Правительство придавало большое значение засечной службе, строго спрашивая за нарушения ее порядка даже с воевод. 17 мая 1629 г. назначенный на рязанскую Вожскую засеку засечный голова Изот Толстой и товарищ воеводы города Переяславля-Рязанского Иван Благово сообщили в Москву «о непослушании» воеводы князя Андрея Солнцева царскому указу. Он должен был организовать сбор с «Рязанского уезда с сел и деревень» подымных людей «с пищалями и со всяким боем» по определенной норме: «с деревень, которыя от Вожской засеки не дальше пятнадцати верст — с трех дворов по человеку, а дальше до двадцати пяти верст — по человеку с пяти дворов», но не выполнил данного распоряжения. Сообщение о проступке А. Солнцева вызвало быструю реакцию — спустя 8 дней после написания доноса, из Москвы в Переяславль-Рязанский воеводе направили грамоту, с сообщением о том, что, мешая И. Толстому организовать оборону на засеках, он «делает не гораздо». Ему пригрозили тяжким наказанием в том случае, если дело защиты пограничного рубежа пострадает. Засечной страже полагалось нести службу на Черте «безотступно», однако суровая необходимость часто вынуждала местные власти отступать от этого правила. В 1622 г. 22 засечных сторожа арзамасской Пузской засеки жаловались в Москву, что, несмотря на царский указ не отъезжать от засеки, их постоянно посылают на отъезжие караулы и в проезжие станицы, а также на другие службы «в Орзамас и в уезды». Челобитную арзамасских засечных сторожей рассмотрел в Пушкарском приказе и Разряде, в результате чего их освободили от обременительной караульной и станичной службы.

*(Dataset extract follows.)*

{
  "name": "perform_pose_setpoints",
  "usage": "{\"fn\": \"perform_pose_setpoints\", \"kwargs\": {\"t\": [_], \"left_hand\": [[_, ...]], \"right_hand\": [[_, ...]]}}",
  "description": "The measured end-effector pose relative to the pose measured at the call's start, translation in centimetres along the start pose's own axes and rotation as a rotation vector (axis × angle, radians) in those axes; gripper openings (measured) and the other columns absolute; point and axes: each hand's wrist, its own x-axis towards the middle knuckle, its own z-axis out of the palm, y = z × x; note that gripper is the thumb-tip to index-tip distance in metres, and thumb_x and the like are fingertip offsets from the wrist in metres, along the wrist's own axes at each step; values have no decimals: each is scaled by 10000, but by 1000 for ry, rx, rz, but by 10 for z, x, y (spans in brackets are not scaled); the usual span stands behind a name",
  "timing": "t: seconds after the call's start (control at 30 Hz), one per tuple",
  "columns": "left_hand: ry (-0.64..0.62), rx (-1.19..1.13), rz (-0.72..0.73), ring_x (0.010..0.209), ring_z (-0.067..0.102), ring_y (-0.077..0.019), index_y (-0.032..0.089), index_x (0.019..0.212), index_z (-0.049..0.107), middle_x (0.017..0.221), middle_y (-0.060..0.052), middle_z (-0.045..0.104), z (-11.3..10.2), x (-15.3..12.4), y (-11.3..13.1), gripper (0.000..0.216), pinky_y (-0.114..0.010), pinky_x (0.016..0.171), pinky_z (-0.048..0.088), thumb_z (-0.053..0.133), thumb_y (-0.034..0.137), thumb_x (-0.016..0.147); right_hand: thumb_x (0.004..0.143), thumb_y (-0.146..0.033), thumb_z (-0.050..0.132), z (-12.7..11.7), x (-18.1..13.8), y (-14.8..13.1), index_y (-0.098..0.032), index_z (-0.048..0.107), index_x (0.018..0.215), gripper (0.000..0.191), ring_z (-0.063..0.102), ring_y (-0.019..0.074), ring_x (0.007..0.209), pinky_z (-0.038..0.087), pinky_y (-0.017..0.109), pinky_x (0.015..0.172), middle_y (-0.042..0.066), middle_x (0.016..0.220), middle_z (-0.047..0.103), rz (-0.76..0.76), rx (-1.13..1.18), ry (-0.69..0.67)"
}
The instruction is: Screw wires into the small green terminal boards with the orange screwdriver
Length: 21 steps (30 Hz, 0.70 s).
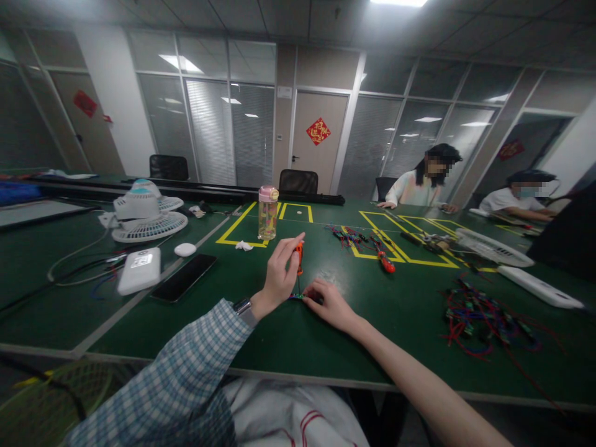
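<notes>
My left hand (pixel 279 270), in a checked sleeve with a watch at the wrist, is closed on an orange-handled screwdriver (pixel 299 264). The tool stands upright with its thin dark shaft pointing down. Below the shaft's end, a small green circuit board (pixel 297 297) lies on the table, mostly hidden by my hands. My right hand (pixel 328 303) rests on the tabletop with its fingertips pinched at the board's right edge.
Wired boards form a pile (pixel 484 316) on the right and another (pixel 349 238) farther back, near a red-orange tool (pixel 386 262). A bottle (pixel 267 213) stands ahead. Leftward are a phone (pixel 185 278), a white power bank (pixel 139 271) and fans (pixel 149 223). Two people sit across, right.
</notes>
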Motion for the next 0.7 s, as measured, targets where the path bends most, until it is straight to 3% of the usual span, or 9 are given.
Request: {"fn": "perform_pose_setpoints", "kwargs": {"t": [0.2, 0.43, 0.7], "left_hand": [[51, 104, 38, 895, 535, -156, 194, 1198, 564, 959, -49, 512, 1, -1, 0, 306, -299, 813, 482, 543, 243, 897], [-13, 37, 69, 1063, 542, -175, 178, 1320, 469, 1147, -97, 557, -1, -2, 0, 388, -334, 926, 460, 316, 167, 963], [37, 106, 72, 894, 537, -154, 191, 1182, 580, 960, -53, 497, 0, -3, 0, 286, -288, 796, 486, 507, 231, 908]], "right_hand": [[787, -111, 600, -1, 1, -1, -159, 628, 814, 61, 524, 128, 652, 422, 240, 612, 8, 754, 555, 10, -14, 7], [789, -108, 602, 0, 0, 0, -154, 633, 812, 59, 529, 129, 656, 425, 241, 612, 11, 758, 554, 9, -6, 8], [786, -106, 606, 1, 0, 1, -159, 628, 811, 63, 526, 130, 664, 422, 243, 621, 8, 761, 566, -3, -12, 15]]}}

О приближении татарской войны жителей пограничной полосы извещали высылавшиеся в степь станицы и сторожи, однако, учитывая возможность гибели или «оплошки» станичников и сторожей, на засечной Черте существовала своя дозорная служба. Наблюдательные пункты устраивались на близлежащих сторожевых курганах и на высоких деревьях. Непременным условием при расстановке караулов являлось наличие хорошего обзора окружающей местности: «чтобы видеть было с тех сторож в далние места». В опасное летнее время на этих постах находились сменные караульщики, в случае появлении неприятеля зажигавшие кузовы «с берестою и смолою», оповещая окрестное население и сторожевые отряды русской конницы «про приход воинских людей». По всей укрепленной линии помимо сигнальной действовала постоянная конная связь.